> **Aim of the exercise**
Check each line of the data below for the word "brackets". How many lines have it? Answer with the number alone.

> **Recorded information**
╔══

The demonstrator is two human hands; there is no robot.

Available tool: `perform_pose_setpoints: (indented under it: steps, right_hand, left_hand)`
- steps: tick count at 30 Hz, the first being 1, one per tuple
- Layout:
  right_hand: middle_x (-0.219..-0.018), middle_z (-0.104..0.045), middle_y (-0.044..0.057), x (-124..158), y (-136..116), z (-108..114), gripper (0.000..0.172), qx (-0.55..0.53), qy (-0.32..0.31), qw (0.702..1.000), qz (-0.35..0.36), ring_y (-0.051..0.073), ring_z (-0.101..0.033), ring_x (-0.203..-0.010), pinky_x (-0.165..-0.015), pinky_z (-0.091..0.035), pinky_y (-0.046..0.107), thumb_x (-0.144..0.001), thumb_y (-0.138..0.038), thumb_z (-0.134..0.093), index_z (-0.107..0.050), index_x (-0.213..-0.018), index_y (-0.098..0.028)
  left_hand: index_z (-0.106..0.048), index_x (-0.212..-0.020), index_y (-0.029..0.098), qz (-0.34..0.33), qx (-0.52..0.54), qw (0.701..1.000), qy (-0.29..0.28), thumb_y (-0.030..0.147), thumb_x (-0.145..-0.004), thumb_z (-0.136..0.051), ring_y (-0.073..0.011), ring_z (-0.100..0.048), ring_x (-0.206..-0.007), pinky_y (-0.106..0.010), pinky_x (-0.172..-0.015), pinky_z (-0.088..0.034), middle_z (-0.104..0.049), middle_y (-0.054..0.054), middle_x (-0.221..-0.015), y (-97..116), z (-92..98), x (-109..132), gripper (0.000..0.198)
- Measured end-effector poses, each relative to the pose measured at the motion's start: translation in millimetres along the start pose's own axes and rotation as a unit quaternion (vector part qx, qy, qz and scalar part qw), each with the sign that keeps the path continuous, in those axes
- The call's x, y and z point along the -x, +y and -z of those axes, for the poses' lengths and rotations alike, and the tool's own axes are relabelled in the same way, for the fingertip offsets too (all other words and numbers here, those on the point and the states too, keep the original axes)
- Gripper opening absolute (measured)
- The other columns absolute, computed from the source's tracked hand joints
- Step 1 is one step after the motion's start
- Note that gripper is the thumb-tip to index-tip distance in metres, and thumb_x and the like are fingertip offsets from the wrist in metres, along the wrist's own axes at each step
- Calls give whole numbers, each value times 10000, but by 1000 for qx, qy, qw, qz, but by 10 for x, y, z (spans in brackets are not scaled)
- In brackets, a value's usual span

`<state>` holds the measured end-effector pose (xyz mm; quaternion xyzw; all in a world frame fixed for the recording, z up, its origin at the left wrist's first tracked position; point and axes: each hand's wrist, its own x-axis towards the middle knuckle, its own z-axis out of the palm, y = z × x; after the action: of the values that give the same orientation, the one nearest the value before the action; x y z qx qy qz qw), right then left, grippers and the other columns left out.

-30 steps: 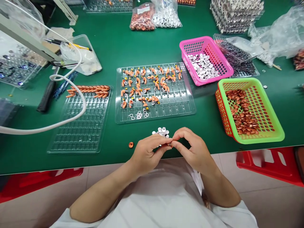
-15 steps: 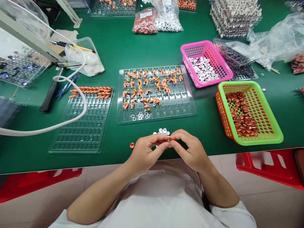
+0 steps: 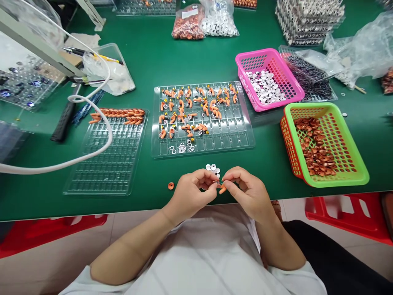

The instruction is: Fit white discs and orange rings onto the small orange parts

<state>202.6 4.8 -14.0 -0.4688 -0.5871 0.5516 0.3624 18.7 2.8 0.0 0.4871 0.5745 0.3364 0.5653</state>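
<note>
One orange piece [image 3: 222, 189], slanting leftward to the body, is pinched by the right hand [image 3: 250, 192], just beside a small part [image 3: 216, 182] (barely visible) pinched by the left hand [image 3: 193, 192].

We wear a white shirt [image 3: 199, 254], softly creased across the front, its short sleeves [image 3: 302, 276] ending near the elbows above our bare forearms [image 3: 141, 241] and hands [image 3: 190, 190].

Around the left hand [image 3: 195, 193] and right hand [image 3: 249, 193]
At twelve o'clock: loose discs [image 3: 213, 167], then the middle tray [image 3: 221, 143], two bags [image 3: 188, 28] behind; the side tray [image 3: 102, 164] between nine and ten; far basket [image 3: 278, 105] at one, near basket [image 3: 340, 183] at two, small parts [image 3: 266, 88] in both.
</note>
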Motion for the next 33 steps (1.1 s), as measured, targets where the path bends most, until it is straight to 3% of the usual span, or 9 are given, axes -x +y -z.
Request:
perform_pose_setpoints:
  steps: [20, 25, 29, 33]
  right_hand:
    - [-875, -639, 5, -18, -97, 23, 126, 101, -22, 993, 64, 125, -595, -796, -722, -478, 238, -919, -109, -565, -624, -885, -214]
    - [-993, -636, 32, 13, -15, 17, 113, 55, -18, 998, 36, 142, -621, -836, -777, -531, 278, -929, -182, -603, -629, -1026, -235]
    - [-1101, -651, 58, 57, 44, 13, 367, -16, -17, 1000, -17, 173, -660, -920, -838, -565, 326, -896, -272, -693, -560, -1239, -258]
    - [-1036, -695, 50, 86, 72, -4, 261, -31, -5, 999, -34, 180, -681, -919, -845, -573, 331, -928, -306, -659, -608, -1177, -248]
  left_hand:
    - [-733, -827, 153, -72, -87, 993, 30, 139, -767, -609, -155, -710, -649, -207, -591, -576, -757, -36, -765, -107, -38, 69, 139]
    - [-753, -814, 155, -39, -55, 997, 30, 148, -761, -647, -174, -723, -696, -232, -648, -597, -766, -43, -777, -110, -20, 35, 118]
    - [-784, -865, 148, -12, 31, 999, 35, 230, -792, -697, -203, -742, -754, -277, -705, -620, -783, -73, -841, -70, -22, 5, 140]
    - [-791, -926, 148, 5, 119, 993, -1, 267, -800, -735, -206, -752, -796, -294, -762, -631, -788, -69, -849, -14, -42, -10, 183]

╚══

> **Exercise result**
2